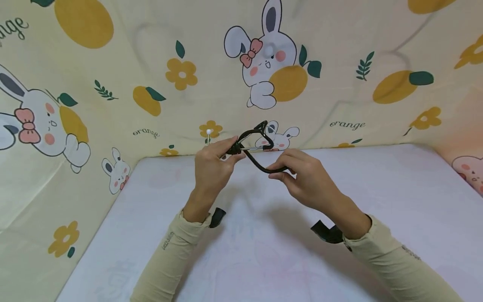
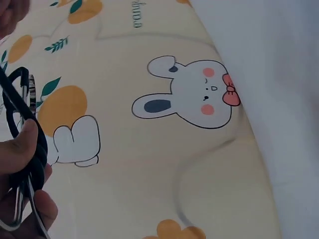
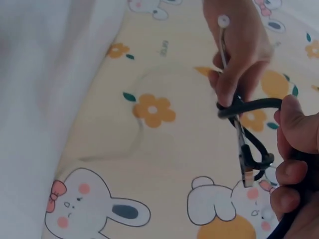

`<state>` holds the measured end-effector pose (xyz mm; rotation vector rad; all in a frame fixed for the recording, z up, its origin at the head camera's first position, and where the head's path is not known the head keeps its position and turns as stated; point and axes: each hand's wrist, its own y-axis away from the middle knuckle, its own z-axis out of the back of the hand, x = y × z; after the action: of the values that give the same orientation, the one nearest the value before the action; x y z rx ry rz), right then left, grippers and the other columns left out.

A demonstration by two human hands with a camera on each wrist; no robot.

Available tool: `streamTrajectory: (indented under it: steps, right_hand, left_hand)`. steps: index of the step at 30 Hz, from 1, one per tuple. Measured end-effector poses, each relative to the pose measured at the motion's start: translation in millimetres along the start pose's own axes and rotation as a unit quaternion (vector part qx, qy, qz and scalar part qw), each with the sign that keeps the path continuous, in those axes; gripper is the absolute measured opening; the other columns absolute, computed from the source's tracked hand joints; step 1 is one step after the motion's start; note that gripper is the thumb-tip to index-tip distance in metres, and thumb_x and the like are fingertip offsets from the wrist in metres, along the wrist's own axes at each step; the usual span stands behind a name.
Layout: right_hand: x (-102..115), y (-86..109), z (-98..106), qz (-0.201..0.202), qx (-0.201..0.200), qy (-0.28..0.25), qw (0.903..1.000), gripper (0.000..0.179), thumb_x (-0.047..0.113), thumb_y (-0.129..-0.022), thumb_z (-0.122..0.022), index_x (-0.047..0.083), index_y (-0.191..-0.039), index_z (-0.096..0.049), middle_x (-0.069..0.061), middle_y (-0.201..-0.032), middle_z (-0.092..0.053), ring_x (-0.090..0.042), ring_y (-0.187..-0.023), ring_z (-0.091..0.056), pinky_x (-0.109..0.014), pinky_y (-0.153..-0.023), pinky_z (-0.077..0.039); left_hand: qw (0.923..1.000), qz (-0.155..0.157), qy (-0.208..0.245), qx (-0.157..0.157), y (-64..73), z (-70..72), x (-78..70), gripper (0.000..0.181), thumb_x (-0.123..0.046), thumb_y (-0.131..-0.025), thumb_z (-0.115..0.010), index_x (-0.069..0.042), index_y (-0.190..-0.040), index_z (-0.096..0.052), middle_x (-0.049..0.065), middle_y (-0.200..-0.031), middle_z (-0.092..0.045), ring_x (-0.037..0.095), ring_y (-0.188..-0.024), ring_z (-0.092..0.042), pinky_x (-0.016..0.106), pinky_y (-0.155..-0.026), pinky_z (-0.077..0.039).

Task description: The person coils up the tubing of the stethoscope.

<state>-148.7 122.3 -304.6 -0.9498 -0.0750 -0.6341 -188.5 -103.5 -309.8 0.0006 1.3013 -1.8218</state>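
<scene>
Both hands hold a stethoscope above the table. Near its middle, my left hand (image 1: 212, 167) grips the bundle where black tubing (image 2: 36, 172) wraps round the metal ear tubes. A white ear tip (image 3: 223, 21) sticks out beyond that hand on a thin metal rod. My right hand (image 1: 308, 178) pinches a curved length of black tube (image 1: 265, 170) between thumb and fingers, off to the right of the bundle. The chest piece (image 3: 247, 177), seen edge-on in the right wrist view, lies at the other end of the bundle beside a tube loop. The left palm is hidden in the head view.
Under the hands spreads a white tabletop (image 1: 245, 251). Behind it rises a cream cloth (image 1: 226, 88) printed with rabbits, oranges and flowers, which also covers the left side. Black straps (image 1: 327, 233) hang by both wrists.
</scene>
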Motion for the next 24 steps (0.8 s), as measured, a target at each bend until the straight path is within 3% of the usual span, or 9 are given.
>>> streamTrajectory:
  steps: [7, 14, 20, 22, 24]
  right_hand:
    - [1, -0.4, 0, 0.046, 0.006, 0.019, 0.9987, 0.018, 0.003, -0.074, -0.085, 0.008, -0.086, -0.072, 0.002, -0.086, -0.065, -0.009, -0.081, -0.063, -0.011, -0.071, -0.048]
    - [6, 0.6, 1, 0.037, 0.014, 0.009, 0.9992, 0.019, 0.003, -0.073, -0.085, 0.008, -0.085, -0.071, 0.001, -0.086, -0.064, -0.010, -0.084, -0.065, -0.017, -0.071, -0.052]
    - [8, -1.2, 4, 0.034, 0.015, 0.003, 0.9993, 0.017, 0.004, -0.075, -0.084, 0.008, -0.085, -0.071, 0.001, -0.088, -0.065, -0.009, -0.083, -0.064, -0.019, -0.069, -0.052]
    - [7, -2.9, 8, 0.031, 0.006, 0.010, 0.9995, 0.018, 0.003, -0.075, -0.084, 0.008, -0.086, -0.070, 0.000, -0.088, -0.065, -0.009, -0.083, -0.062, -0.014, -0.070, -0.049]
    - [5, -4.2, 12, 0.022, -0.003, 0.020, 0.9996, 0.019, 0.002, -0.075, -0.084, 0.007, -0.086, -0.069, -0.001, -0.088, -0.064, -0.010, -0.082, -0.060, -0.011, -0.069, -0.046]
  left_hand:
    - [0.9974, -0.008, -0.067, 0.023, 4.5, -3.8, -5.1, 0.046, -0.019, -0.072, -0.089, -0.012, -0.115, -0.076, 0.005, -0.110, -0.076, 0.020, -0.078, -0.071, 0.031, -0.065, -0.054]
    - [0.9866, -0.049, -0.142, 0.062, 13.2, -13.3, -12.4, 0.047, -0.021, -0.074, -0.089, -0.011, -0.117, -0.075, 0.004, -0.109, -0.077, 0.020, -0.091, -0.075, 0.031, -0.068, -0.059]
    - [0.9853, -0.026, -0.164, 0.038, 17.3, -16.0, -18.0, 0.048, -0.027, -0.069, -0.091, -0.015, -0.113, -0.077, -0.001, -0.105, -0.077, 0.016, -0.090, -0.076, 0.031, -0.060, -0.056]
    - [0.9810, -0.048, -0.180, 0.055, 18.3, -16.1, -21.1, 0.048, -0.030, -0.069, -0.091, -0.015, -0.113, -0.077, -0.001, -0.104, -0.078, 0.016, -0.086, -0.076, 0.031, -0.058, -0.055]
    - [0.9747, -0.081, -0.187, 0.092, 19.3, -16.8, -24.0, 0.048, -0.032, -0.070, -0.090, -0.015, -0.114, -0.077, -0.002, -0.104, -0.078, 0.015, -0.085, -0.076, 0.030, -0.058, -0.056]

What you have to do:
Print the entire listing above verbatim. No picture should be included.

Answer area:
`<state>` holds the measured end-effector pose (xyz mm; rotation vector rad; all in a frame fixed for the recording, z up, its origin at the head camera's first position, and where the head's path is not known the head keeps its position and turns as stated; point and axes: each hand's wrist, its own y-axis away from the middle knuckle, its own z-axis out of the back of the hand, x = y × z; after the action: of the values that give the same orientation, the one nearest the value before the action; x y z rx ry rz), right then left, grippers and the other columns left out.

A demonstration by two human hands with a camera on each wrist; no robot.

Available tool: `streamTrajectory: (indented under it: steps, right_hand, left_hand)`. steps: index of the step at 30 Hz, from 1, one per tuple. Measured end-effector poses, each relative to the pose measured at the motion's start: translation in millimetres along the start pose's own axes and rotation as a unit quaternion (vector part qx, qy, qz and scalar part qw), each with the sign that keeps the path continuous, in those axes; gripper is the absolute measured opening; the other columns absolute, computed from the source's tracked hand joints; step 1 is one step after the motion's start; note that gripper is the thumb-tip to index-tip distance in metres, and thumb_x and the like are fingertip offsets from the wrist in metres, along the wrist's own axes at each step; the usual span stands behind a name.
Layout: right_hand: x (-102..115), y (-86..109), z (-98..106), qz (-0.201..0.202), qx (-0.201..0.200), qy (-0.28..0.25), qw (0.903..1.000), gripper (0.000..0.179), thumb_x (-0.047..0.113), thumb_y (-0.129..-0.022), thumb_z (-0.122..0.022), index_x (-0.047..0.083), index_y (-0.191..-0.039), index_z (-0.096..0.049), middle_x (-0.069..0.061), middle_y (-0.201..-0.032), middle_z (-0.092..0.053), ring_x (-0.090..0.042), ring_y (-0.187..-0.023), ring_z (-0.091..0.056), pinky_x (-0.109..0.014), pinky_y (-0.153..-0.023), pinky_z (-0.077..0.039); left_hand: qw (0.923..1.000), qz (-0.155..0.157), qy (-0.208..0.245), qx (-0.157..0.157), y (-64..73), z (-70..72), x (-78..70), gripper (0.000..0.181), thumb_x (-0.123..0.046), thumb_y (-0.131..-0.025), thumb_z (-0.115..0.010), index_x (-0.069..0.042), index_y (-0.190..-0.040), index_z (-0.096..0.052), middle_x (-0.049..0.065), middle_y (-0.200..-0.031), middle_z (-0.092..0.045), ring_x (-0.037..0.095), ring_y (-0.188..-0.024), ring_z (-0.092..0.042), pinky_x (-0.016..0.106), pinky_y (-0.155..-0.026), pinky_z (-0.077..0.039).

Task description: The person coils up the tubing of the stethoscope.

<state>-148.7 122.3 -304.6 -0.9498 -0.0750 -0.6341 -188.5 -103.5 -309.8 0.0006 1.3013 -1.8218</state>
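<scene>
Both hands hold a stethoscope above the table. Near its middle, my left hand (image 1: 212, 167) grips the bundle where black tubing (image 2: 36, 172) wraps round the metal ear tubes. A white ear tip (image 3: 223, 21) sticks out beyond that hand on a thin metal rod. My right hand (image 1: 308, 178) pinches a curved length of black tube (image 1: 265, 170) between thumb and fingers, off to the right of the bundle. The chest piece (image 3: 247, 177), seen edge-on in the right wrist view, lies at the other end of the bundle beside a tube loop. The left palm is hidden in the head view.
Under the hands spreads a white tabletop (image 1: 245, 251). Behind it rises a cream cloth (image 1: 226, 88) printed with rabbits, oranges and flowers, which also covers the left side. Black straps (image 1: 327, 233) hang by both wrists.
</scene>
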Motion for the next 24 steps (0.8 s), as measured, a target at each bend until the straight path is within 3% of the usual span, or 9 are given.
>>> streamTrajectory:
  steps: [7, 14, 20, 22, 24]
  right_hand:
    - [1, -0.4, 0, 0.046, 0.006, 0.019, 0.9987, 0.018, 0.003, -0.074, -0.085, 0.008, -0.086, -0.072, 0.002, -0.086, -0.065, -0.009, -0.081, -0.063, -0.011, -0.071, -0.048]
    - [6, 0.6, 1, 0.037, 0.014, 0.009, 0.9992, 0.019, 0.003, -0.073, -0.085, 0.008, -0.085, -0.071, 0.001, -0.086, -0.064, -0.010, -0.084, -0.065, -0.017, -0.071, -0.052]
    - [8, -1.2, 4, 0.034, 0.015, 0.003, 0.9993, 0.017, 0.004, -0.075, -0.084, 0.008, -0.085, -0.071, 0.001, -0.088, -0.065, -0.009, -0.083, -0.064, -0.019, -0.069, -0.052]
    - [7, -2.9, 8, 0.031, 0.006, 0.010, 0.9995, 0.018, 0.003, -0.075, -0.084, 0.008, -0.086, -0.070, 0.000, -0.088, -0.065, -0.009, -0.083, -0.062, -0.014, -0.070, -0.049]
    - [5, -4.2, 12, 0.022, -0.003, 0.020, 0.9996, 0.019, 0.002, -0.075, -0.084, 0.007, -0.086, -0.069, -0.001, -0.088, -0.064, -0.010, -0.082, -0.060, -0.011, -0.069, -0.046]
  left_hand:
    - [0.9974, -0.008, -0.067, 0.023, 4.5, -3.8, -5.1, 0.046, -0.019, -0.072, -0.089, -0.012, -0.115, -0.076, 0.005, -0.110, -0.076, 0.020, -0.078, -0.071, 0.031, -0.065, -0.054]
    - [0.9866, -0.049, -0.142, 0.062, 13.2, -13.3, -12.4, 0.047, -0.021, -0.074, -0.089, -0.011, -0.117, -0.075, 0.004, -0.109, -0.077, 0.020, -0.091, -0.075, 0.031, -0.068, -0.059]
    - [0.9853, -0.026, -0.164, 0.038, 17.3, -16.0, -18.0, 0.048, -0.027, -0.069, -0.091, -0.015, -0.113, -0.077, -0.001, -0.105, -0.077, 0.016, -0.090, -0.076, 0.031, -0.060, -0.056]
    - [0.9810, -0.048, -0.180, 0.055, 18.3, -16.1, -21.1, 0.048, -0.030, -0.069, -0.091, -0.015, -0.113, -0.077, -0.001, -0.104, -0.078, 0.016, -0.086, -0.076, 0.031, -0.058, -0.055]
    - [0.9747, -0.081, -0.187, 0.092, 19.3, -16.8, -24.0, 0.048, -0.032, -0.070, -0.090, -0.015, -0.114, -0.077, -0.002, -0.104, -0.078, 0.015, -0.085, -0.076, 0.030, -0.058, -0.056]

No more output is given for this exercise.